Pandas Flashcards
To merge csv tables from scrape in Pandas
DataframeName = pd.concat([df, df2, df3], axis=1, sort=False)
To find if there are duplicate rows
df.column name.duplicated()
Displays the duplicate rows
df.loc[df.duplicated(), :]
To mark duplicates except for the first occurrence
df.loc[df.duplicated(keep = ‘first’), :]
To mark duplicates except for the last occurrence
df.loc[df.duplicated(keep = ‘last’), :]
To mark all duplicates as True (all will be displayed)
df.loc[df.duplicated(keep = False), :]
To drop duplicates from the data frame
df.drop_duplicates(keep=’first’).shape
Save file in Numpy
Load file in Numpy
Arr = np.arrange(10)
np. save(‘file_name’, arr)
np. load(‘file_name.npy’)
Drop row(s)
DataframeName.drop([‘row name’, ‘row name’])
Transpose Datafram (swap rows and columns)
DataframeName.T
Add 2 dfs, and keep values where rows and columns dont match.

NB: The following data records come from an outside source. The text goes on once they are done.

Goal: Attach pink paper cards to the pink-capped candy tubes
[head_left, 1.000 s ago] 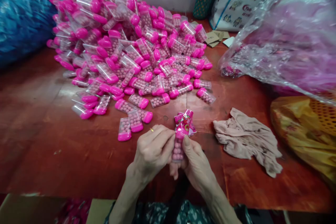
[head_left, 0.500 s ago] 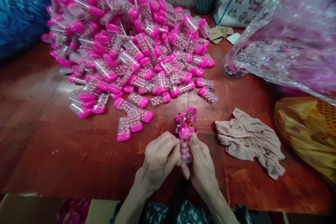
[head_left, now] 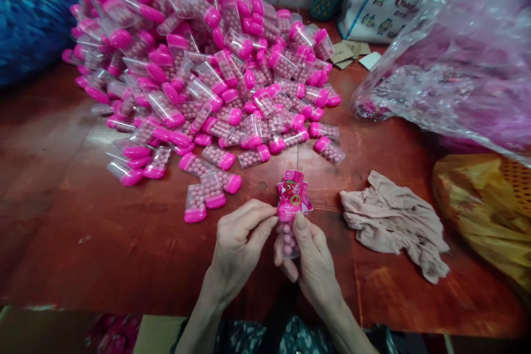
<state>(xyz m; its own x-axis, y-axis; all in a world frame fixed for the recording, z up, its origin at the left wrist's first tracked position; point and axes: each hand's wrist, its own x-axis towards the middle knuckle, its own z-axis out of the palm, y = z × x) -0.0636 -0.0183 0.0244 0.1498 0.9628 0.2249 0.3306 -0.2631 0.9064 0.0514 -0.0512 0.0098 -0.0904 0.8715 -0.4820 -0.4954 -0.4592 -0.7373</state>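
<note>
Upright in my right hand [head_left: 316, 251] is a small clear candy container [head_left: 287, 238] full of pink balls, its pink cap end pointing away from me. My thumb lies along its right side and the fingers curl beneath. A pink printed label sleeve [head_left: 291, 189] with a red cartoon fruit sits at the cap end. My left hand [head_left: 240, 235] is closed in a pinch at the sleeve's lower left edge; the fingertips partly hide the contact. Behind the sleeve, more pink printed labels [head_left: 307, 204] lie on the table.
A large heap of pink-capped candy containers [head_left: 211, 74] covers the back of the red table [head_left: 136, 249]. A crumpled beige cloth [head_left: 390, 221] lies to the right, by a yellow bag [head_left: 477, 199]. Clear plastic [head_left: 448, 66] bulges behind it; a blue bag [head_left: 33, 16] stands far left.
My left hand has shifted from the container's side up to the sleeve's left edge. The container has moved slightly left and turned a little in my right hand.
</note>
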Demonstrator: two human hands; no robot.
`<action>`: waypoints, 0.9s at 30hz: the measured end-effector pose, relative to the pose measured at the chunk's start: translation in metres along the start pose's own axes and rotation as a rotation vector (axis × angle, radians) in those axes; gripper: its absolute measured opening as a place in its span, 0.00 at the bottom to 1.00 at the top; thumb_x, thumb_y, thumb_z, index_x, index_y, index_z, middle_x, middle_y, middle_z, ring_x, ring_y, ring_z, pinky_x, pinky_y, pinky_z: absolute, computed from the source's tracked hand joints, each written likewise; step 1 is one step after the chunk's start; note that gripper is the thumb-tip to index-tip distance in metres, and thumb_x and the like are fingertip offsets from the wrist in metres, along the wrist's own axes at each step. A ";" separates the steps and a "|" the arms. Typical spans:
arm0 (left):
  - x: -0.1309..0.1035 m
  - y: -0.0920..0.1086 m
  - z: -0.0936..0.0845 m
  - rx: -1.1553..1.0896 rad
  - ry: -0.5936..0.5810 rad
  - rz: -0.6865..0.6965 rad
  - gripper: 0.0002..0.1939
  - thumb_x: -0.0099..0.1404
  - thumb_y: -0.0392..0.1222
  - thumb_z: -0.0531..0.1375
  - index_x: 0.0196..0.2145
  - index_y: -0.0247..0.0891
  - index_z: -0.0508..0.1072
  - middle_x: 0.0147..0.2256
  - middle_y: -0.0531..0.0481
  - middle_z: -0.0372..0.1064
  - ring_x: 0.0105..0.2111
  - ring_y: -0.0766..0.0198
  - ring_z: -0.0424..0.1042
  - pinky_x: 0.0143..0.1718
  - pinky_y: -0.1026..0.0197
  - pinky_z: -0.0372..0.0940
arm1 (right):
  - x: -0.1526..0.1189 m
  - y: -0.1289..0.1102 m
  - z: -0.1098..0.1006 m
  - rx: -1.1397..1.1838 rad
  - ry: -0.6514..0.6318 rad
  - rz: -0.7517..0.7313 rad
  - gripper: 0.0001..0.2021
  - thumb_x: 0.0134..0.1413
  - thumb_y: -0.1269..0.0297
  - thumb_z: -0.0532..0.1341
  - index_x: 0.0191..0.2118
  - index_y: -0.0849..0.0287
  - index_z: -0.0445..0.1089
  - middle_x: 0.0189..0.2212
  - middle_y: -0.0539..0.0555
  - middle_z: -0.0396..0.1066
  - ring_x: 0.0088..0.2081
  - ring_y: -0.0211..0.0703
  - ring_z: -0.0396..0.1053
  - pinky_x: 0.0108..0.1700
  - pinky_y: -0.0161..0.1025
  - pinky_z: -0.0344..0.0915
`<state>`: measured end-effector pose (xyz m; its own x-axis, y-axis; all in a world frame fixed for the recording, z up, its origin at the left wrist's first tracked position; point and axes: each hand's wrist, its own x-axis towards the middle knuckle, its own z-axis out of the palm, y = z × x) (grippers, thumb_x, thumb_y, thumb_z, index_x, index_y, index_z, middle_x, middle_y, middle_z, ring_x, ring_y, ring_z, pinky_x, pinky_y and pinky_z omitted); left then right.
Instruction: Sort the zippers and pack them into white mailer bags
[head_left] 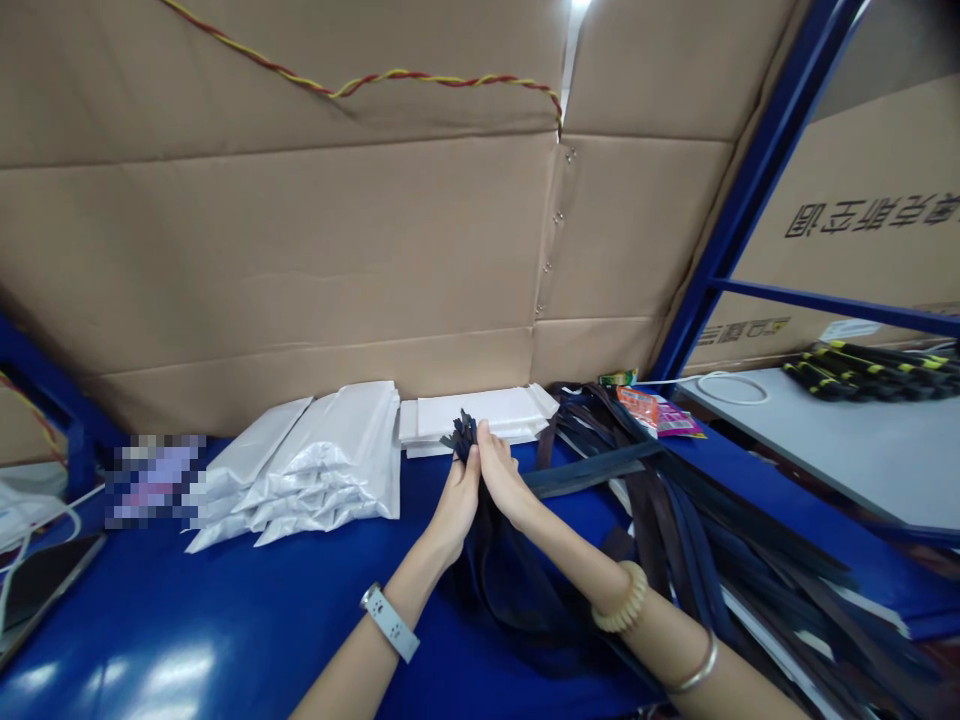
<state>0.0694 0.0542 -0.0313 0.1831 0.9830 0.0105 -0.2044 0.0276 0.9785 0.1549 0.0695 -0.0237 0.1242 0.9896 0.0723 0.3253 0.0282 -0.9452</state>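
My left hand (455, 508) and my right hand (504, 476) meet over the middle of the blue table, both closed around the gathered ends of a bundle of dark fabric strips (463, 434). The cut ends poke up above my fingertips. Below the hands, the rest of the bundle hangs in loose loops onto the tabletop. To the right lies a large pile of similar long strips (675, 520) in navy, black and brown. One bluish strip (592, 472) stretches from that pile toward my right hand.
White plastic packets (322, 460) are stacked at the left, and flat white packs (480, 412) lie behind my hands. Orange and purple snack wrappers (660, 412) sit by the pile. A cardboard wall (300, 240) closes the back; a blue metal post (750, 200) slants up at right.
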 end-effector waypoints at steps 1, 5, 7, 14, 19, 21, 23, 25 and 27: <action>-0.001 0.001 0.001 -0.029 0.007 -0.018 0.27 0.62 0.56 0.55 0.54 0.40 0.65 0.54 0.42 0.64 0.57 0.54 0.60 0.59 0.52 0.52 | 0.000 -0.001 0.001 -0.012 0.033 0.025 0.34 0.57 0.40 0.35 0.52 0.56 0.65 0.55 0.59 0.61 0.61 0.51 0.48 0.61 0.53 0.40; -0.006 0.005 0.006 -0.082 0.064 -0.016 0.23 0.59 0.52 0.60 0.48 0.37 0.70 0.46 0.40 0.71 0.50 0.52 0.68 0.54 0.51 0.58 | -0.005 -0.008 -0.001 0.107 0.022 -0.038 0.32 0.58 0.41 0.38 0.54 0.58 0.62 0.55 0.60 0.61 0.60 0.49 0.51 0.61 0.49 0.43; -0.007 0.008 0.008 -0.079 0.104 0.035 0.21 0.58 0.51 0.60 0.46 0.36 0.71 0.44 0.41 0.72 0.48 0.53 0.69 0.51 0.53 0.61 | -0.007 -0.012 -0.003 0.247 -0.076 -0.112 0.30 0.58 0.42 0.44 0.58 0.57 0.57 0.55 0.58 0.61 0.58 0.47 0.55 0.61 0.46 0.46; -0.002 0.025 0.002 -0.309 0.254 0.120 0.16 0.53 0.50 0.64 0.29 0.33 0.69 0.24 0.50 0.69 0.28 0.63 0.71 0.34 0.61 0.65 | -0.024 -0.020 -0.015 0.441 -0.385 -0.038 0.42 0.40 0.58 0.68 0.61 0.54 0.49 0.52 0.55 0.63 0.56 0.45 0.59 0.58 0.44 0.54; 0.002 0.036 -0.006 -0.502 0.206 0.166 0.16 0.54 0.47 0.64 0.26 0.37 0.60 0.21 0.57 0.60 0.21 0.71 0.64 0.25 0.66 0.60 | -0.038 -0.014 -0.026 0.386 -0.777 0.088 0.31 0.36 0.68 0.68 0.51 0.58 0.62 0.34 0.51 0.73 0.37 0.44 0.71 0.43 0.42 0.67; 0.002 0.041 -0.010 -0.557 0.191 0.210 0.16 0.55 0.45 0.64 0.27 0.38 0.58 0.21 0.59 0.56 0.20 0.73 0.61 0.24 0.67 0.58 | -0.039 -0.011 -0.035 0.293 -0.883 0.131 0.21 0.39 0.69 0.64 0.44 0.62 0.66 0.24 0.49 0.71 0.27 0.40 0.70 0.32 0.37 0.67; 0.004 0.045 -0.014 -0.591 0.170 0.236 0.16 0.56 0.44 0.63 0.26 0.38 0.58 0.21 0.59 0.54 0.20 0.74 0.59 0.24 0.68 0.57 | -0.036 -0.011 -0.051 0.186 -0.924 0.098 0.14 0.41 0.71 0.60 0.39 0.63 0.68 0.20 0.47 0.68 0.23 0.36 0.66 0.27 0.32 0.63; 0.005 0.049 -0.020 -0.619 0.148 0.255 0.15 0.56 0.43 0.63 0.26 0.38 0.58 0.21 0.59 0.54 0.20 0.74 0.59 0.25 0.68 0.57 | -0.030 -0.015 -0.073 0.050 -0.947 0.020 0.11 0.41 0.71 0.58 0.35 0.63 0.69 0.19 0.46 0.66 0.21 0.33 0.64 0.26 0.30 0.60; 0.007 0.052 -0.024 -0.640 0.154 0.281 0.13 0.57 0.42 0.62 0.26 0.37 0.59 0.20 0.59 0.54 0.21 0.74 0.60 0.27 0.67 0.58 | -0.023 -0.026 -0.101 -0.137 -0.966 -0.069 0.09 0.43 0.70 0.57 0.34 0.63 0.70 0.18 0.46 0.64 0.20 0.33 0.64 0.25 0.31 0.59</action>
<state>0.0366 0.0673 0.0149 -0.0878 0.9817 0.1691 -0.7566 -0.1762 0.6297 0.2382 0.0318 0.0316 -0.7008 0.6773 -0.2238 0.4165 0.1339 -0.8992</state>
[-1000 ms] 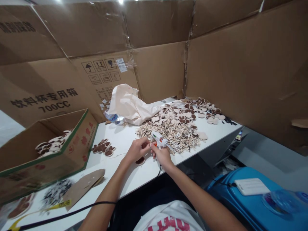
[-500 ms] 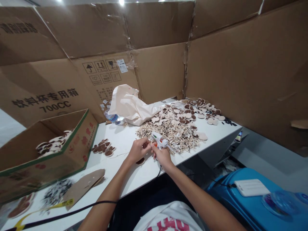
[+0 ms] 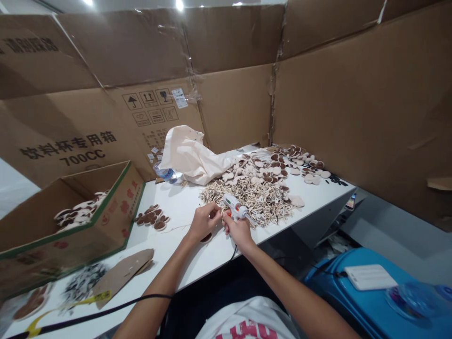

df1.add(df2, fill_value = 0)
Creating DF with 12 count, 4 rows, 3 columns, A, B,C as column nanes, and 4 states as index.
df = pd.Dataframe(np.arrange(12.).reshape ((4,3), columns = list (‘ABC’), index = [‘New York’, ‘Florida’, ‘California’, ‘Nevada’])
Create own dataframe
df = pd.dataframe({‘A’ : [0, 1, 2, 3, 4], ‘B’: [5, 6, 7, 8], ‘C’: [9, 10, 11, 12]})
Load csv into Pandas and create header row
“pd.read_csv(‘examples/ex2.csv’, names=[‘a’, ‘b’, ‘c’, ‘d’, ‘message’])”
To check for duplicate rows
data.duplicated()